* Assignment *
Leave every picture out, and give again exactly the lines from the one containing "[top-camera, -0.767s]" through the end of the listing.

* Data excerpt *

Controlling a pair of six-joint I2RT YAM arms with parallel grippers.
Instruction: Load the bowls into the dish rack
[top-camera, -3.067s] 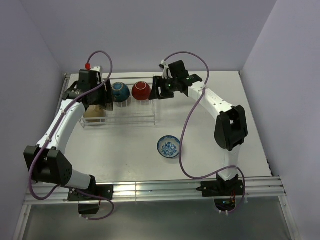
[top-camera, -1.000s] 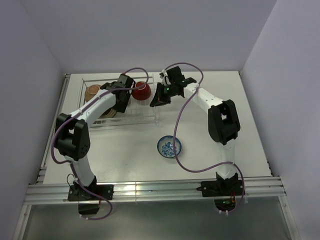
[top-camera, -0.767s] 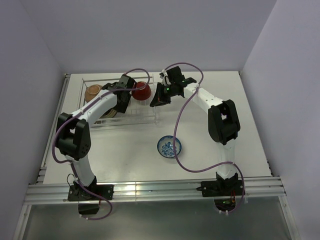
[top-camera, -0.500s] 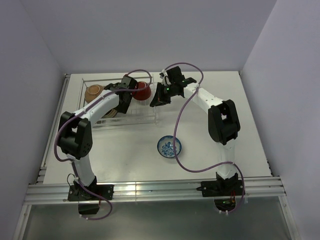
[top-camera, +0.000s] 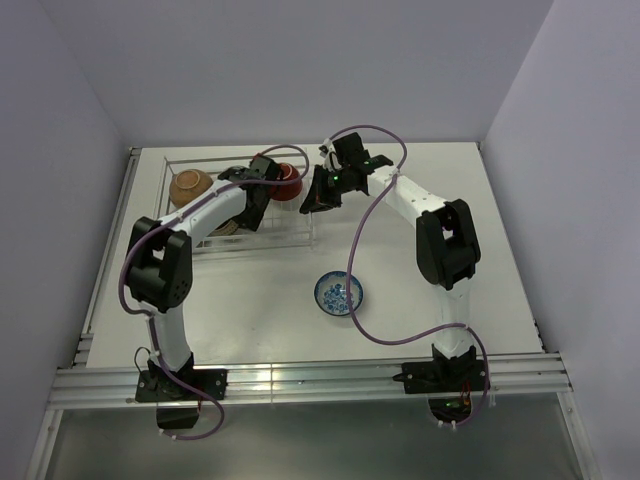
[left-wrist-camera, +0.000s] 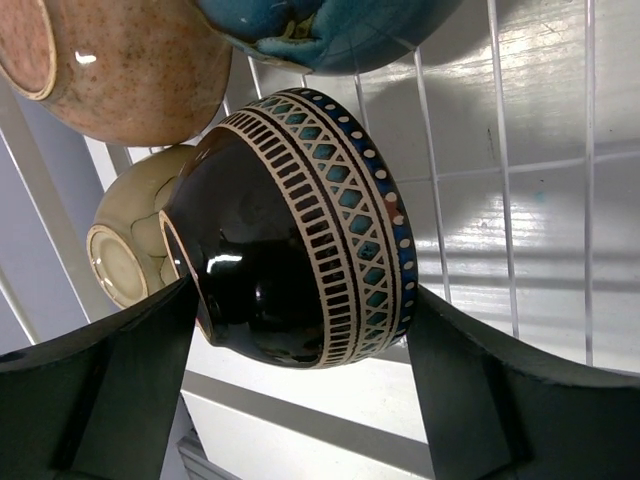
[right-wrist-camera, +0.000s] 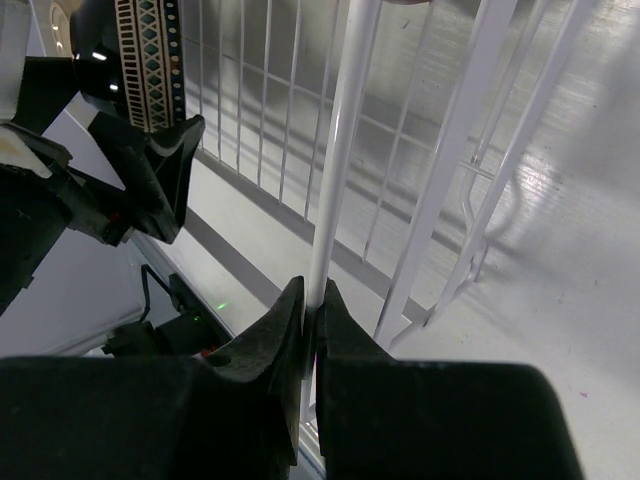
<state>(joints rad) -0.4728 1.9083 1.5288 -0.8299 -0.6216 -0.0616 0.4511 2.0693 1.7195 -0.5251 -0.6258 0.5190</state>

* Solved exercise *
[top-camera, -0.767s] 
[top-camera, -0.500s] 
[top-camera, +0.000s] 
[left-wrist-camera, +0.000s] 
[right-wrist-camera, +0.000s] 
<state>(joints rad) -0.4728 1.9083 1.5288 -0.8299 -0.6216 -0.0616 0.4511 2.0693 1.7195 -0.5251 -0.6258 0.5190</state>

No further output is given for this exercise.